Whilst topics such as confidentiality and consent are taught in medical school the focus is often on the ethical implications rather than the medicolegal. Through chapters on communication, consent, capacity, and confidentiality Eyre gives the reader a comprehensive education in how the law relates to these topics encountered by clinicians daily. His explanations from the perspective of how a lawyer interprets our actions give the reader a more complete insight into both how we can act in the interests of improving patient care through a knowledge of the law and how we ensure that we comply with what is expected of us from a medicolegal standpoint.
Very few, if any, clinicians pursue a career in medicine in order to interact with lawyers. Often this is the antithesis of what we hope our roles involve as doctors. However, at some point in a clinician’s career they are likely to be asked to provide a witness statement – not necessarily because of any wrongdoing but rather as the clinician who provided care to a patient who is themselves, or by cause of injury, then subject to investigation. It is, undoubtedly, a daunting and unsettling task but provided the information written is of sufficient detail and quality, written in the correct way it often mitigates the need for the clinician to give evidence in person. The author provides excellent instruction on the form and content expected by the courts and, on a personal level, having this book would have made the experience of writing my first witness statements for patients seen in the emergency department significantly less daunting.
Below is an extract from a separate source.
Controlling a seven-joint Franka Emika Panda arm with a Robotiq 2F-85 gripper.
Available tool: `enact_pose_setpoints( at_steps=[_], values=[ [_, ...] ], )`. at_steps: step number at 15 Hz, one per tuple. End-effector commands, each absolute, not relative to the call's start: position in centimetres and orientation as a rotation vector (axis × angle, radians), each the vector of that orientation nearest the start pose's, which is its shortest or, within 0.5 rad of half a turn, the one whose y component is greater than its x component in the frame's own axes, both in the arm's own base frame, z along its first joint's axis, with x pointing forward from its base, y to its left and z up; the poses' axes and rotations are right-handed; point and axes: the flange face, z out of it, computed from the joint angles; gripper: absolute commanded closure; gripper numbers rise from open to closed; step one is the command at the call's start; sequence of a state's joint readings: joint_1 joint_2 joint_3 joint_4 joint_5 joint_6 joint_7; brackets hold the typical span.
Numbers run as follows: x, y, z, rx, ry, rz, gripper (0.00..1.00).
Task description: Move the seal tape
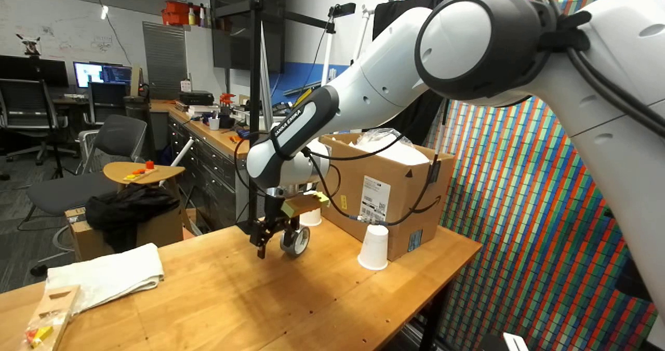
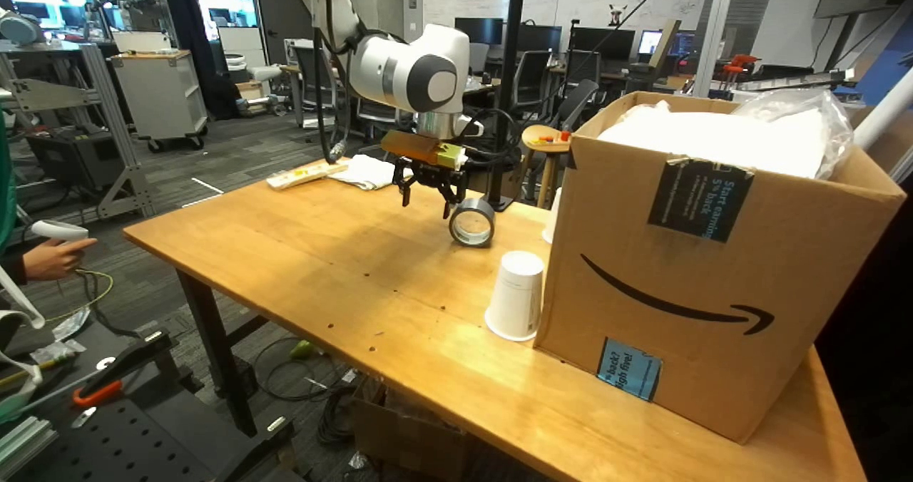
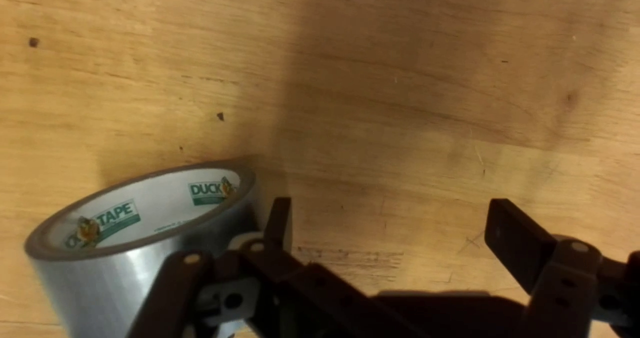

Although I believe it would be almost impossible to find any clinician (junior or senior) who could not relate to at least a couple of the topics covered throughout the book, this book did feel more aimed at junior clinicians, given its concise and efficient coverage of the basics of medical law. I therefore found the chapter on acting as an expert witness came surprisingly early in the book (although I do understand that it follows “preparing a witness statement”) as I felt it interrupted the continuity of the junior doctor’s otherwise excellent education in the law they are likely to encounter. The chapter itself is, nonetheless, a useful primer and provides aspirational reading for those interested or involved in this more advanced area of medicolegal work. In future editions of the book I feel this chapter would perhaps be a nice addition at the end of the book – a “further reading” point – rather than in the midst of the meaty topics for a junior clinician such as evidence, proof, consent, communication, capacity, confidentiality and documentation.
Overall ‘Clinical practice and the law’ proves to be a valuable resource for any clinician in providing a concise guide to the majority of interactions a doctor is likely to have with the law. It is clearly set out and excellently punctuated with summarising messages for the reader, relevant real-life examples and references from Good Medical Practice and other General Medical Council literature. I would recommend this to any medical student or junior doctor, as well as those more senior looking to revise their knowledge of medical law, and would not be surprised to find this in a medical school core reading list over the years to come. I have already recommended it to a number of colleagues.